## WORK ITEM
Give again, word for word, each line from the top of the listing through the line that holds "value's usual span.".
DATA FOR PROCESSING Start Marker
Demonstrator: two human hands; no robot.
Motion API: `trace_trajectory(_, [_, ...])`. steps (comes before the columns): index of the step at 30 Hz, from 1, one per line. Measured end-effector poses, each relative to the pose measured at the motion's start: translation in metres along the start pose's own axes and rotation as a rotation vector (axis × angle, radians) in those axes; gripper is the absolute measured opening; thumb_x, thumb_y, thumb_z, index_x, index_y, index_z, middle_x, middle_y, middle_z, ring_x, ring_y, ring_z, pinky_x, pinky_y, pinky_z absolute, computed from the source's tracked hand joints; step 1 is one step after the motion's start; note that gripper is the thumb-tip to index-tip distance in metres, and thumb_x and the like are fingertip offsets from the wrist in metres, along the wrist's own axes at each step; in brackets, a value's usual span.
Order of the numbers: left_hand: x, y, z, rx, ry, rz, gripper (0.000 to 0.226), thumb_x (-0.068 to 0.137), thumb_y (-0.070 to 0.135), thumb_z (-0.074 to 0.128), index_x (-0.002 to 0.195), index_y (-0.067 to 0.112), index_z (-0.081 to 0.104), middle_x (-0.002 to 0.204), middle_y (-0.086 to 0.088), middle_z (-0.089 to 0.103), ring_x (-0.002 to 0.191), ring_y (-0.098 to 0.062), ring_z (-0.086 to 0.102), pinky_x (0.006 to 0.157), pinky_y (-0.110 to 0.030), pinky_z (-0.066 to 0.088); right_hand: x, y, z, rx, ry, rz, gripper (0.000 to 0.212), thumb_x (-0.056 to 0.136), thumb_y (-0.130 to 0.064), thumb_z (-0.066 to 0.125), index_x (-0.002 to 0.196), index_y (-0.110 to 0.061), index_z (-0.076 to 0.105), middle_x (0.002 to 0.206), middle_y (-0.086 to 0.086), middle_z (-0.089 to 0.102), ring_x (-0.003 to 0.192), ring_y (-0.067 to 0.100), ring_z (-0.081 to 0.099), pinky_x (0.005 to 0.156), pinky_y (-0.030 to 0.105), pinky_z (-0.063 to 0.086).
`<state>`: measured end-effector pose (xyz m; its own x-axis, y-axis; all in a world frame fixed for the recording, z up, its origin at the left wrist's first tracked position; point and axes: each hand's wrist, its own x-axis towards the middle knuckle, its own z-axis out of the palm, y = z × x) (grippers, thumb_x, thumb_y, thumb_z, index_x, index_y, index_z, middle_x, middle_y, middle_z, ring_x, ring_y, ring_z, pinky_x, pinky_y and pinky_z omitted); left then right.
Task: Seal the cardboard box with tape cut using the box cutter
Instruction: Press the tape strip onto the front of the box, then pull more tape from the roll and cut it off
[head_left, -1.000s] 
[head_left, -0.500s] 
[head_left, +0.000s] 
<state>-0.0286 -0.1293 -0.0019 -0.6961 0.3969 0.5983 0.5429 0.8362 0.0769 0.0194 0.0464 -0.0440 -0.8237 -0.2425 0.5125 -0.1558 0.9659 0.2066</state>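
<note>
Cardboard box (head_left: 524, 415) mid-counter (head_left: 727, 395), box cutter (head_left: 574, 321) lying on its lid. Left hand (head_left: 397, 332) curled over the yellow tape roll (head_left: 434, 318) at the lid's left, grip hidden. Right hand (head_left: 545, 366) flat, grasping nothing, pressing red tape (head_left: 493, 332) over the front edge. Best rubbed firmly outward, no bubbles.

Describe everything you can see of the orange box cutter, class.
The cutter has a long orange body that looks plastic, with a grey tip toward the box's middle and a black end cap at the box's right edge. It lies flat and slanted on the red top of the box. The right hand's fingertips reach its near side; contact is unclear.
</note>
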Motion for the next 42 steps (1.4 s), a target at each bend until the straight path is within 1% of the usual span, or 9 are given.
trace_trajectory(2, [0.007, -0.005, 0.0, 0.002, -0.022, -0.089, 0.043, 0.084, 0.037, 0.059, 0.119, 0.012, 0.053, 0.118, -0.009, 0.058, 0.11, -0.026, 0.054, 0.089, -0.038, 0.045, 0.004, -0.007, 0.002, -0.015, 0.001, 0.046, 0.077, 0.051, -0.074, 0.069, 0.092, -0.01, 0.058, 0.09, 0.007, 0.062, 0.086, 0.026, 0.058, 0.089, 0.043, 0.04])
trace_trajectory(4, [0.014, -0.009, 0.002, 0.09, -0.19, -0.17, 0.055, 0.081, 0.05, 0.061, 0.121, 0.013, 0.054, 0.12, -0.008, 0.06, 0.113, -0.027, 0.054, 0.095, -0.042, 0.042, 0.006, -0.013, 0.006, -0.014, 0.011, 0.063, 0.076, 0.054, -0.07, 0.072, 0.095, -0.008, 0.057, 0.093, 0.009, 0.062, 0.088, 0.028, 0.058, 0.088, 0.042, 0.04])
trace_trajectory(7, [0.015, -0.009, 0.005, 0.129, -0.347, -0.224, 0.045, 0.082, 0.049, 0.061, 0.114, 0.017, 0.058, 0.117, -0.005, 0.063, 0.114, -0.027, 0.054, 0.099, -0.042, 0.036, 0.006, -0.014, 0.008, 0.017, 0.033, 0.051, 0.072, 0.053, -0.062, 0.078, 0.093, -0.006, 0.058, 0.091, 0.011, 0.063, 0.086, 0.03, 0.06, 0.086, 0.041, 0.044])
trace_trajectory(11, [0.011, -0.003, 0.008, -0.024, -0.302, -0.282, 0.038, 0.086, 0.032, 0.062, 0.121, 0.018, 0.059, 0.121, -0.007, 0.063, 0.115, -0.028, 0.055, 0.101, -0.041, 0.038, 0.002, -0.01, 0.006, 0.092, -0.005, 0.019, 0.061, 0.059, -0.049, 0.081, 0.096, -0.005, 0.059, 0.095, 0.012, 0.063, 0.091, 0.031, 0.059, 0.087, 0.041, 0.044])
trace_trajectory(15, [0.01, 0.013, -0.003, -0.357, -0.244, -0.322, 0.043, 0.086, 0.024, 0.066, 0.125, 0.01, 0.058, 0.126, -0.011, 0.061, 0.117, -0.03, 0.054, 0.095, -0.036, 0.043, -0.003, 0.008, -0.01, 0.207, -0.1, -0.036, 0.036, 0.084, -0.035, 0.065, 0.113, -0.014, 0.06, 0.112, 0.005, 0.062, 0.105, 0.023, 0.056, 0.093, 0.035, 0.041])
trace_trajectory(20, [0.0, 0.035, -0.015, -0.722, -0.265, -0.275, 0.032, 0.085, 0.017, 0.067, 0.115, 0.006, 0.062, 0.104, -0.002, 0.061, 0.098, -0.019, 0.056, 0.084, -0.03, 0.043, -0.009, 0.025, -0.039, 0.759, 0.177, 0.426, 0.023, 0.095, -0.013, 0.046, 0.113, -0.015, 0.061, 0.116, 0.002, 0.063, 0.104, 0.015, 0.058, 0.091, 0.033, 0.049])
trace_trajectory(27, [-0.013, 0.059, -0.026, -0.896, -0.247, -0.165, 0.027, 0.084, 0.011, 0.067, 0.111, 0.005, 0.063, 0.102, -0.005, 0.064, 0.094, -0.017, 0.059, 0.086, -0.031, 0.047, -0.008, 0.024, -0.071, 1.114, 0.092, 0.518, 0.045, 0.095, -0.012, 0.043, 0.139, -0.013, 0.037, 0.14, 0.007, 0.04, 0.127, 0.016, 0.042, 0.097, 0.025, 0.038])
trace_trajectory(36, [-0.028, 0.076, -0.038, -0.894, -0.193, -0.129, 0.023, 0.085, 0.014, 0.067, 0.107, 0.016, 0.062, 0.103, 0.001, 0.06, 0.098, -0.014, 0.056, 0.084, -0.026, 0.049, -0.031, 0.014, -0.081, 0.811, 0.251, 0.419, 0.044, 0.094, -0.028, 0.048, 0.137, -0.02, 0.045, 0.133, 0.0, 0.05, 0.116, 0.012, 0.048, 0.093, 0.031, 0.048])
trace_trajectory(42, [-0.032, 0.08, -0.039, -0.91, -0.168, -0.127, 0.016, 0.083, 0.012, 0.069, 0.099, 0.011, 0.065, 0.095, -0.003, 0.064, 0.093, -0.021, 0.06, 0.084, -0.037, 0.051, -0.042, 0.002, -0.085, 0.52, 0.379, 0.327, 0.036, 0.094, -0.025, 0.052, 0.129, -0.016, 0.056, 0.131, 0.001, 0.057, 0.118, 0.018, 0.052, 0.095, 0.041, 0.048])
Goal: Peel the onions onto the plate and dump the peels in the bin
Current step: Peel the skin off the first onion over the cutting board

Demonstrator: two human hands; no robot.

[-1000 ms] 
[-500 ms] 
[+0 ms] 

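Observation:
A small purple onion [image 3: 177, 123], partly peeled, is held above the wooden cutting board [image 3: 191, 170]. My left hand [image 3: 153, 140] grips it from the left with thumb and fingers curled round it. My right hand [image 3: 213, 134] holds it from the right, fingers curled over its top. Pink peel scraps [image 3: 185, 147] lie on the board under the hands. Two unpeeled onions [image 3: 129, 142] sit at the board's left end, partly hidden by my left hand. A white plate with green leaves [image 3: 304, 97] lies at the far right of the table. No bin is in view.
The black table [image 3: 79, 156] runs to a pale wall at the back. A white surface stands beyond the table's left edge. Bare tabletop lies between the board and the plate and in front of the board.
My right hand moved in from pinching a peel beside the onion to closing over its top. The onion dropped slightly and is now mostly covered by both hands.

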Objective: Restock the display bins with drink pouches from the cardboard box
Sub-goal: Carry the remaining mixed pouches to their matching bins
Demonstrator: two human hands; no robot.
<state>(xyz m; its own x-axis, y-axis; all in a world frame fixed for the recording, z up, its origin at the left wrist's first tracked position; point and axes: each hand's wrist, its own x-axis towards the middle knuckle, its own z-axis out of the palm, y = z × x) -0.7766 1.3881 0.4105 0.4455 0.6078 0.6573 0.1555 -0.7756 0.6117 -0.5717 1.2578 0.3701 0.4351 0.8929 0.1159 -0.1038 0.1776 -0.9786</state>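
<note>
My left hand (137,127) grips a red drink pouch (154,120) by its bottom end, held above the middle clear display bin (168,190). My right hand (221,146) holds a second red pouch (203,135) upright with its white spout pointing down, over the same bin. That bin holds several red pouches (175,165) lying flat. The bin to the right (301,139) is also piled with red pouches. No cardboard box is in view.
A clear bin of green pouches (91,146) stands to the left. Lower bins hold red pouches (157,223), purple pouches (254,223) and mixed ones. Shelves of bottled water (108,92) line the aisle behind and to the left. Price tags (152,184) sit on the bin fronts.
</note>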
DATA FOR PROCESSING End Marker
## EXERCISE RESULT
Demonstrator: two human hands; no robot.
Motion API: `trace_trajectory(_, [_, ...])`. steps (comes before the columns): index of the step at 30 Hz, from 1, one per line. Measured end-effector poses, each relative to the pose measured at the motion's start: translation in metres along the start pose's own axes and rotation as a rotation vector (axis × angle, radians) in those axes; gripper is the absolute measured opening; thumb_x, thumb_y, thumb_z, index_x, index_y, index_z, middle_x, middle_y, middle_z, ring_x, ring_y, ring_z, pinky_x, pinky_y, pinky_z absolute, computed from the source's tracked hand joints; step 1 is one step after the motion's start; note that gripper is the thumb-tip to index-tip distance in metres, and thumb_x and the like are fingertip offsets from the wrist in metres, along the wrist's own axes at each step; in brackets, a value's usual span.

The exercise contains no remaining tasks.